WHAT TO WORK ON -
The whole listing needs to be restated word for word.

MATERIAL PROVIDED -

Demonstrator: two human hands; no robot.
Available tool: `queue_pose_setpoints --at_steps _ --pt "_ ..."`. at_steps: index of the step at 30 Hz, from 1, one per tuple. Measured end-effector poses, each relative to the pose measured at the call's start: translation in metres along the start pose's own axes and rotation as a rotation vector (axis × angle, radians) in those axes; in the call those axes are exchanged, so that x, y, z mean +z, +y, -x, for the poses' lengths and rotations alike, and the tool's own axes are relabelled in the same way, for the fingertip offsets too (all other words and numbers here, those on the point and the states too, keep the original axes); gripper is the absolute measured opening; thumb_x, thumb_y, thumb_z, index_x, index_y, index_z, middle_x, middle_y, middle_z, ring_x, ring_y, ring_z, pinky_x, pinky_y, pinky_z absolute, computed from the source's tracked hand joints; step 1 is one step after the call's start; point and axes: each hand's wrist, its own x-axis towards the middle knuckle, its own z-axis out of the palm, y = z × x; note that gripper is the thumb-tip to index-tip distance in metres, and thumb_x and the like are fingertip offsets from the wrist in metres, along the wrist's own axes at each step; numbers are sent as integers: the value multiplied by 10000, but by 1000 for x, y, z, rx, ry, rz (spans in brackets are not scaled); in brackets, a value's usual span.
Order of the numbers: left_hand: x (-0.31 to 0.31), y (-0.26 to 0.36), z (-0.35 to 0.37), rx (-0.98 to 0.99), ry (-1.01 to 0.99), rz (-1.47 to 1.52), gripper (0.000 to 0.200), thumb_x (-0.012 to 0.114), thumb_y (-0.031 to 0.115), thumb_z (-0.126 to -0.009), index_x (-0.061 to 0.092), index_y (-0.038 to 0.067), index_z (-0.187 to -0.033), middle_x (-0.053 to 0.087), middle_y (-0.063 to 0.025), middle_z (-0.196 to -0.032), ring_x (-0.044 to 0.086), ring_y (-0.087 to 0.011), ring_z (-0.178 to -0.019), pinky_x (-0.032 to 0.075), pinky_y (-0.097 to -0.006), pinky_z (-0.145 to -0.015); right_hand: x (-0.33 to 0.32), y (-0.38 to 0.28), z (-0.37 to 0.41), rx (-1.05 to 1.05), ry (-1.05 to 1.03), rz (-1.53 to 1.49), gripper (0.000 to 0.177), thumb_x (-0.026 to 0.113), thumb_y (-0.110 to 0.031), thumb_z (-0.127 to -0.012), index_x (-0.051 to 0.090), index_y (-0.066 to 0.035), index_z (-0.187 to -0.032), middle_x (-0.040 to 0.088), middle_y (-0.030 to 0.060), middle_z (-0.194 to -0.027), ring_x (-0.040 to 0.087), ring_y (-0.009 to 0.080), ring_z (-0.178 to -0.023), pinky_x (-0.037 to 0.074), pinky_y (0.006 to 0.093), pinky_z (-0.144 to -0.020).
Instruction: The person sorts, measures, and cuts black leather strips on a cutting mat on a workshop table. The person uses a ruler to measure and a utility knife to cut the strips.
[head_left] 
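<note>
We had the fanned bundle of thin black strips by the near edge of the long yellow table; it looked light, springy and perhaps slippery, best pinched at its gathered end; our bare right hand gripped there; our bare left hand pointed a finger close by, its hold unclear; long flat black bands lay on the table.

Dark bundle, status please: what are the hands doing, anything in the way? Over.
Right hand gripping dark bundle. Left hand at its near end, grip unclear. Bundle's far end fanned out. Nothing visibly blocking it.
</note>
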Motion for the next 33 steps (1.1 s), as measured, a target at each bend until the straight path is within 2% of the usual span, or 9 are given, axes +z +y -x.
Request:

SOLUTION TO THE PROBLEM -
Demonstrator: two human hands; no robot.
Available tool: `queue_pose_setpoints --at_steps _ --pt "_ ..."`. at_steps: index of the step at 30 Hz, from 1, one per tuple. Measured end-effector poses, each relative to the pose measured at the call's start: translation in metres along the start pose's own axes and rotation as a rotation vector (axis × angle, radians) in those axes; in the call those axes are exchanged, so that x, y, z mean +z, +y, -x, for the poses' lengths and rotations alike, and the tool's own axes are relabelled in the same way, for the fingertip offsets too (all other words and numbers here, those on the point and the states too, keep the original axes); gripper is the absolute measured opening; thumb_x, thumb_y, thumb_z, index_x, index_y, index_z, middle_x, middle_y, middle_z, ring_x, ring_y, ring_z, pinky_x, pinky_y, pinky_z absolute, computed from the source's tracked hand joints; step 1 is one step after the call's start; point and axes: each hand's wrist, its own x-axis towards the middle knuckle, its own z-axis out of the palm, y = z × x; note that gripper is the thumb-tip to index-tip distance in metres, and thumb_x and the like are fingertip offsets from the wrist in metres, along the wrist's own axes at each step; numbers are sent as integers: the value multiplied by 10000, but by 1000 for x, y, z, rx, ry, rz (spans in brackets are not scaled); in brackets, a value's usual span.
Order of the numbers: left_hand: x (-0.31 to 0.31), y (-0.26 to 0.36), z (-0.35 to 0.37), rx (-0.98 to 0.99), ry (-1.01 to 0.99), rz (-1.47 to 1.52), gripper (0.000 to 0.200), thumb_x (-0.012 to 0.114), thumb_y (-0.031 to 0.115), thumb_z (-0.126 to -0.009), index_x (-0.061 to 0.092), index_y (-0.038 to 0.067), index_z (-0.187 to -0.033), middle_x (-0.053 to 0.087), middle_y (-0.063 to 0.025), middle_z (-0.196 to -0.032), ring_x (-0.044 to 0.086), ring_y (-0.087 to 0.011), ring_z (-0.178 to -0.019), pinky_x (-0.032 to 0.075), pinky_y (-0.097 to -0.006), pinky_z (-0.145 to -0.015); right_hand: x (-0.33 to 0.32), y (-0.38 to 0.28), z (-0.37 to 0.41), rx (-1.05 to 1.05), ry (-1.05 to 1.03), rz (-1.53 to 1.49), gripper (0.000 to 0.177), thumb_x (-0.026 to 0.113), thumb_y (-0.110 to 0.031), thumb_z (-0.127 to -0.012), index_x (-0.051 to 0.090), index_y (-0.066 to 0.035), index_z (-0.187 to -0.032), middle_x (-0.040 to 0.088), middle_y (-0.030 to 0.060), middle_z (-0.194 to -0.027), ring_x (-0.040 to 0.087), ring_y (-0.009 to 0.080), ring_z (-0.178 to -0.023), pinky_x (-0.037 to 0.074), pinky_y (0.006 to 0.093), pinky_z (-0.144 to -0.020).
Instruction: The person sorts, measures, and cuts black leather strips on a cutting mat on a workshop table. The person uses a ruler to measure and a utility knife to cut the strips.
[head_left] 
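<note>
We had the fanned bundle of thin black strips by the near edge of the long yellow table; it looked light, springy and perhaps slippery, best pinched at its gathered end; our bare right hand gripped there; our bare left hand pointed a finger close by, its hold unclear; long flat black bands lay on the table.

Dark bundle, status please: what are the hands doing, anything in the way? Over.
Right hand gripping dark bundle. Left hand at its near end, grip unclear. Bundle's far end fanned out. Nothing visibly blocking it.
</note>
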Motion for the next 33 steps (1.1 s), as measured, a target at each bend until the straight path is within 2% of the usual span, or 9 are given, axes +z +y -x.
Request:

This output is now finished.